Retrouvez son retour en vidéo ICI.
Autre retour intéressant, cette fois de la part de Benjamin Vollot, écologue indépendant.
"Le BirdMic est vraiment bien. Compact, léger, livré avec un petit sac de transport et tous les accessoires nécessaires. L’amplification de la parabole est très efficace, aussi bien pour les sons graves que pour les aigus. Je suis plus mitigé sur l’utilisation avec BirdNET, mais c’est un outil qui progresse bien.
Le fournisseur est rapide et réactif en cas de problème technique.
L’ensemble est très complémentaire des suivis actifs de terrain : je le pose sur la table de baguage pendant mes sessions ou lors des transects, et il travaille tout seul. Il pourrait être valorisé dans les protocoles STOC EPS et autres suivis de migration nocturne.
Quelques petits bémols : une fragilité potentielle (j’ai un doute sur la durabilité) de la jonction entre le module et la parabole, reliés presque uniquement par la prise jack, même si un bloc de maintien permet de mieux les encastrer.
Autre détail : la sangle d’attache frotte contre la parabole et produit du bruit lorsqu’il y a du vent. La partie rigide tombe pile sur la parabole — quatre centimètres de sangle en plus auraient suffi à corriger ça.
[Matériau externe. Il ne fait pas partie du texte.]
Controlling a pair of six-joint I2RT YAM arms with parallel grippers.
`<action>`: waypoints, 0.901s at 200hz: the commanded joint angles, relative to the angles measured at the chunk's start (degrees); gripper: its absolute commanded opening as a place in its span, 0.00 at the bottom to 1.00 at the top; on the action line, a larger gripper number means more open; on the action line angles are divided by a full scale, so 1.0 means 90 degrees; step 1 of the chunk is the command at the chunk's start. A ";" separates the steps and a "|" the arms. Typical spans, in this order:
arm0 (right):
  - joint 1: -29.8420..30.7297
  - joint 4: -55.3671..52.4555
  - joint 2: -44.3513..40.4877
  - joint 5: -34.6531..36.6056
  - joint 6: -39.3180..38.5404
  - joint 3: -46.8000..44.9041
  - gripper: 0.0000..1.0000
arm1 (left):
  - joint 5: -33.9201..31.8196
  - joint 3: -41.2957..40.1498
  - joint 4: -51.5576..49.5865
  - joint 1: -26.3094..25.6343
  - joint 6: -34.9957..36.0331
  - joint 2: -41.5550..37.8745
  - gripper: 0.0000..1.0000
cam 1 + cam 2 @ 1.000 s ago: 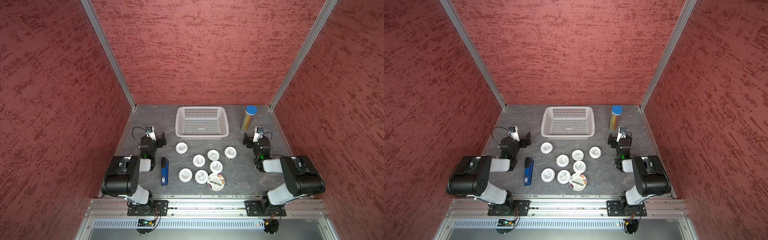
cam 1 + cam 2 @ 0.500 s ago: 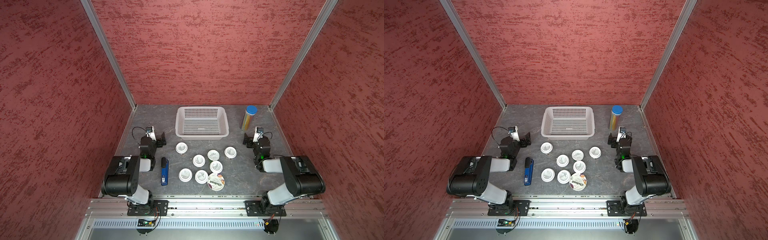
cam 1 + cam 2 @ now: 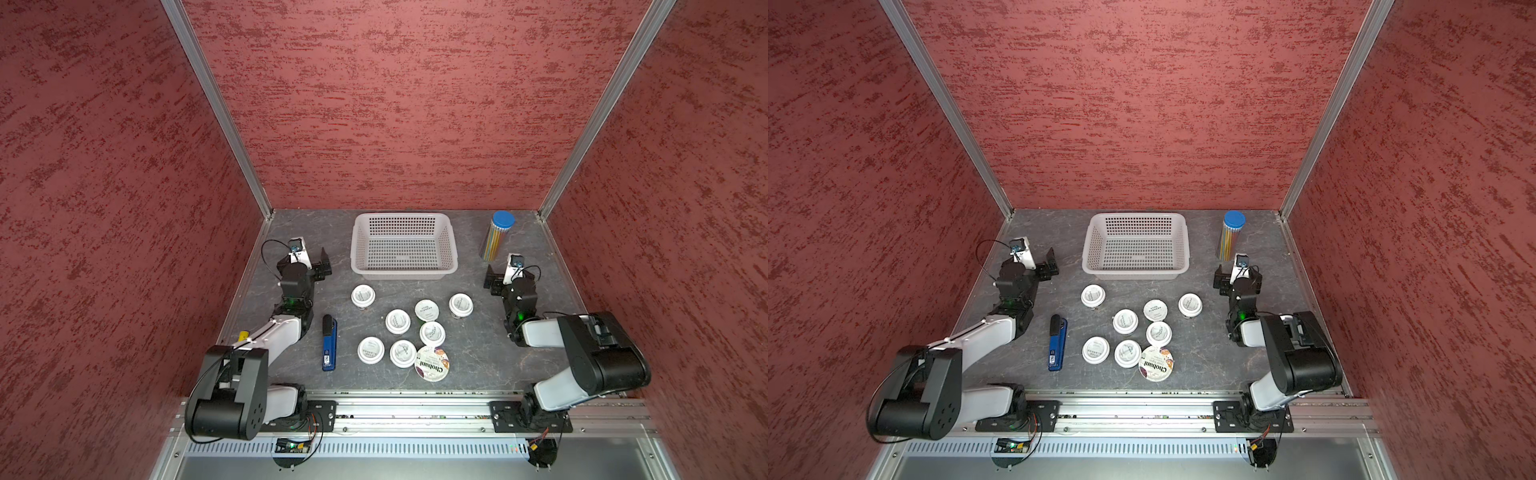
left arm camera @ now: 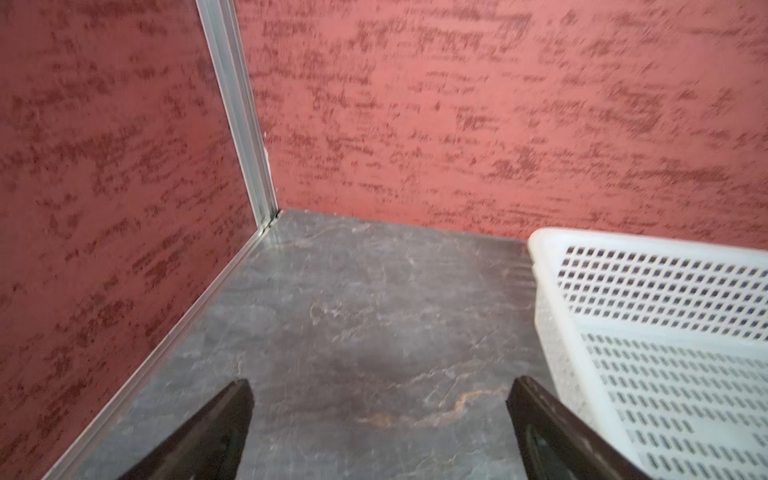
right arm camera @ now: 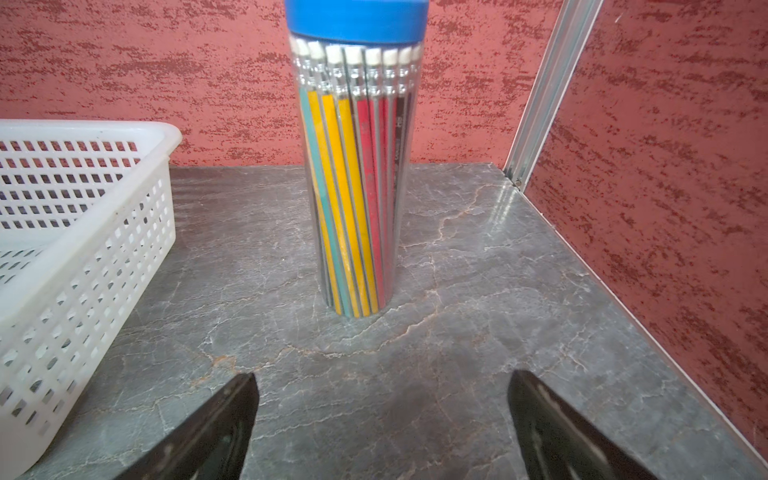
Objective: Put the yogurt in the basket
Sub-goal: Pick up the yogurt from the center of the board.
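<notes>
Several small yogurt cups with white lids stand in a cluster mid-table, and a wider Chobani yogurt sits at the cluster's near edge. The pale perforated basket sits behind them with nothing in it; both wrist views catch one of its corners. My left gripper hovers left of the basket, open and holding nothing. My right gripper is open to the basket's right and faces the pencil tube, with only bare table between its fingers.
A tall blue-capped tube of pencils stands at the back right, close ahead of the right gripper. A blue stapler lies left of the cups, beside the left arm. Red walls enclose the grey table on three sides.
</notes>
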 commanded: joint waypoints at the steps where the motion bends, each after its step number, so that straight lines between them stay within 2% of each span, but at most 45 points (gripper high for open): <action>1: 0.0030 0.0256 -0.0094 0.0209 -0.0055 -0.0048 0.98 | -0.0989 0.0710 -0.1397 -0.0405 0.0307 -0.0012 1.00; 31: 0.0024 0.0078 -0.0143 0.0092 -0.0049 0.0014 0.98 | -0.1124 0.1225 -0.2109 -0.0769 -0.0020 -0.0175 1.00; 50: 0.0026 -0.0248 -0.0370 -0.0071 -0.0194 0.0140 0.99 | -0.0804 0.1523 -0.2794 -0.0807 -0.0424 -0.0342 1.00; 67: 0.0137 -0.1942 -0.1231 -0.0121 -0.0330 0.0742 0.98 | -0.0845 0.1851 -0.3476 -0.0828 -0.0781 -0.0392 1.00; 85: 0.0316 -0.2393 -0.2077 -0.0257 -0.0248 0.0849 0.98 | -0.0852 0.2077 -0.3999 -0.0828 -0.1057 -0.0455 1.00; 106: 0.0795 -0.5029 -0.2818 -0.0328 0.0078 0.2020 0.98 | -0.0648 0.2353 -0.4602 -0.0828 -0.1471 -0.0407 1.00; 113: 0.0949 -0.5780 -0.2866 -0.0346 0.0200 0.2389 0.98 | -0.0551 0.2529 -0.4931 -0.0849 -0.1449 -0.0315 1.00; 126: 0.1368 -0.7110 -0.2879 -0.0454 0.0479 0.3036 0.98 | -0.0802 0.2861 -0.5470 -0.0944 -0.1535 -0.0113 1.00; 140: 0.1824 -0.8103 -0.2798 -0.0485 0.0757 0.3482 0.98 | -0.0888 0.3104 -0.5862 -0.0954 -0.1681 0.0057 1.00; 180: 0.2528 -1.0008 -0.2199 -0.0792 0.1518 0.4177 0.99 | -0.0786 0.3626 -0.6458 -0.0957 -0.2046 0.0081 1.00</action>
Enfin, il faut prévoir un petit téléphone pour le fixer correctement sur le système d’attache prévu."
La BirdMic est apprécié pour sa compacité, sa facilité de transport et la bonne directivité de sa parabole, qui permet d’isoler efficacement les chants d’oiseaux. Couplé à des applications comme Merlin, il constitue un excellent outil pédagogique pour l’apprentissage et la démonstration sur le terrain. À noter que son prix reste abordable comparé à celui de certains microphones paraboliques professionnels. Le SAV de Birdfox est particulièrement rapide et disponible, encore un point positif que nous révèle ces tests.
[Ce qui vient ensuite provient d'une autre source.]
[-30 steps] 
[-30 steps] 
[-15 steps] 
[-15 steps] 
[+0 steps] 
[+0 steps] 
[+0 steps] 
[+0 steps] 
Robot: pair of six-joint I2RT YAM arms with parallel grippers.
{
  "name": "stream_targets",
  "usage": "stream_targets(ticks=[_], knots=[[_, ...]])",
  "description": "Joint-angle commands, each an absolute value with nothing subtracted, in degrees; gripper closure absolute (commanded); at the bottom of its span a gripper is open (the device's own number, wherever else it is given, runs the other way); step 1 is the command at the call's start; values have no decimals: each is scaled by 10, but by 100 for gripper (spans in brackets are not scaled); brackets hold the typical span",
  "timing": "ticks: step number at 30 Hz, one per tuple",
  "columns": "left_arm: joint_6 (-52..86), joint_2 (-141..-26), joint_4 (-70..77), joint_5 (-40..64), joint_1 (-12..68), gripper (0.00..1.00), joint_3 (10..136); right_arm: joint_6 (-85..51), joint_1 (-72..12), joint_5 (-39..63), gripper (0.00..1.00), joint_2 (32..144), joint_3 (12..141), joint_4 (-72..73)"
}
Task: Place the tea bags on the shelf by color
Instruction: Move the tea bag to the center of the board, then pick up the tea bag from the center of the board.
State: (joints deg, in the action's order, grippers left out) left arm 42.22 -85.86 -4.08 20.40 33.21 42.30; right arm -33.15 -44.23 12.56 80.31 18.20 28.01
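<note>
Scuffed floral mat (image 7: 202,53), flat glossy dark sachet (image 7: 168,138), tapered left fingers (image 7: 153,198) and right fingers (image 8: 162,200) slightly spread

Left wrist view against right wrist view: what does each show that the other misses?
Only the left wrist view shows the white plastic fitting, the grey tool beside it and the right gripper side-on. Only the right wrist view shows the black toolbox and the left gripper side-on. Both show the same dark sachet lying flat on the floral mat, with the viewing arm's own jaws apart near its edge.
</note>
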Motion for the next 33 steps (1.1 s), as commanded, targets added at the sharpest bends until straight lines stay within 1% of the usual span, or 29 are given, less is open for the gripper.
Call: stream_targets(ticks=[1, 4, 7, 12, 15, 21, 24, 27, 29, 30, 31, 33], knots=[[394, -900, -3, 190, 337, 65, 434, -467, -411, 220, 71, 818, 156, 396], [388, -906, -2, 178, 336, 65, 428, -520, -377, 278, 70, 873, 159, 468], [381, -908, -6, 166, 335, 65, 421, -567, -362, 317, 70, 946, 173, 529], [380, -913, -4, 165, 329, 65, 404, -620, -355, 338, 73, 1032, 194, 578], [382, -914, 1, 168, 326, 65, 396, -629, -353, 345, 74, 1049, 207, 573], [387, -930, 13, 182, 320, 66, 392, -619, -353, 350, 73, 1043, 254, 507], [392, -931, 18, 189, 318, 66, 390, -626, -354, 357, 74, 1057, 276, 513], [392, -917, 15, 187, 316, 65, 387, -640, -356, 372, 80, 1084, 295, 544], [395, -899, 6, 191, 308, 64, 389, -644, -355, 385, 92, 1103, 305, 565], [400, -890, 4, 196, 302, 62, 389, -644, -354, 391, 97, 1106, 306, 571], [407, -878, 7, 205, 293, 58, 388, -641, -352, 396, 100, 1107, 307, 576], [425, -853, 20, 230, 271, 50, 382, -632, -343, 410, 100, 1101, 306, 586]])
Les testeurs notent toutefois quelques limites techniques pour un usage naturaliste exigeant : bruit de manipulation, qualité audio inférieure à celle d’un matériel professionnel type Telinga.
En résumé, le BirdMic est jugé très pertinent pour la découverte, l’écoute active et la formation, mais non destiné aux usages d'ornithologues professionnels.